In Miike’s Box, the human psyche is equally stressed, and what the short lacks in social context it more than makes up for in mood, economy, and sheer force of will. Box is the story of Kyoko, a young woman who is plagued by dreams of being trapped in a box. When she searches back into her memory, she begins to realize that there may be a genuinely good reason for these dreams. Eventually, her guilt and her longing are revealed in all their broken intensity and not once did Miike really raise his cinematic voice. His sets and the gentle pace of the story are deliberately staged to magnify the surreality of Kyoko’s world and it is utterly mesmerizing, right to the final frame.

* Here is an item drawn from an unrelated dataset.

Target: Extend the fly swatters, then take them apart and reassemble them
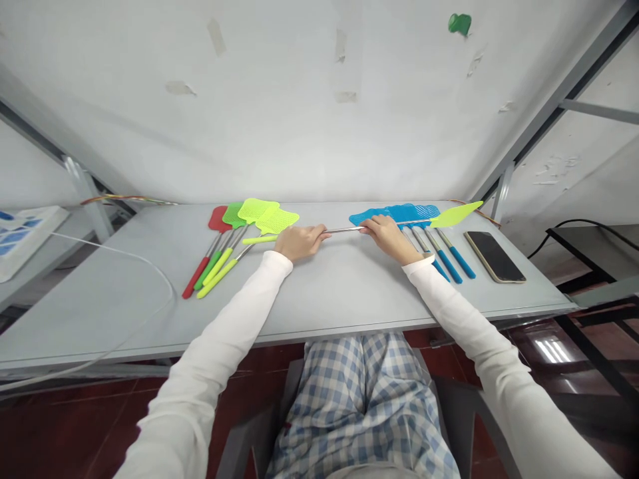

Dumplings is actually a mixed bag. Dumplings considers the obsession so many women have with youth and beauty—whether it’s a personal struggle to maintain a youthful look, or the feeling of societal pressure. As with most good horror films, Dumplings deals with some genuine sociopolitical issues. One is the morality of abortion. Specifically, it raises some of the following questions: Who decides? Who performs the abortion? What motives can influence the decision, and are there good and bad motives that can make the act itself immoral? It’s not so much the lengths that aging actress Mrs. Lee (Miriam Yeung) goes to to retain her youth and her husband (Tony Leung Ka Fei), but the calculated, rational way in which she does it.
After the Miike and Chan pieces, Park’s piece was more a commentary on reality than a shift in it. For the director in our movie, success brings its own problems. Even if you’ve earned your accolades, and even if you haven’t let it get to your head, your elevated status — the mere fact of your success — makes you a target. The setup is contrived, like Saw, or like the thought experiments philosophers use to evaluate moral arguments. The tormentor will cut off his wife’s fingers, one by one, until the director (bound by an elastic band to his artwork) does something morally reprehensible, say commit murder. While Dumplings tries to dig deep into humanity, Cut is a simpler brand of horror. Cut flips back and forth from sharply funny to gut-churningly gruesome, all using the timing of a master filmmaker. Fans of Asian horror don’t need to be told to check out Three Extremes. This combination of directors is too cool to pass up.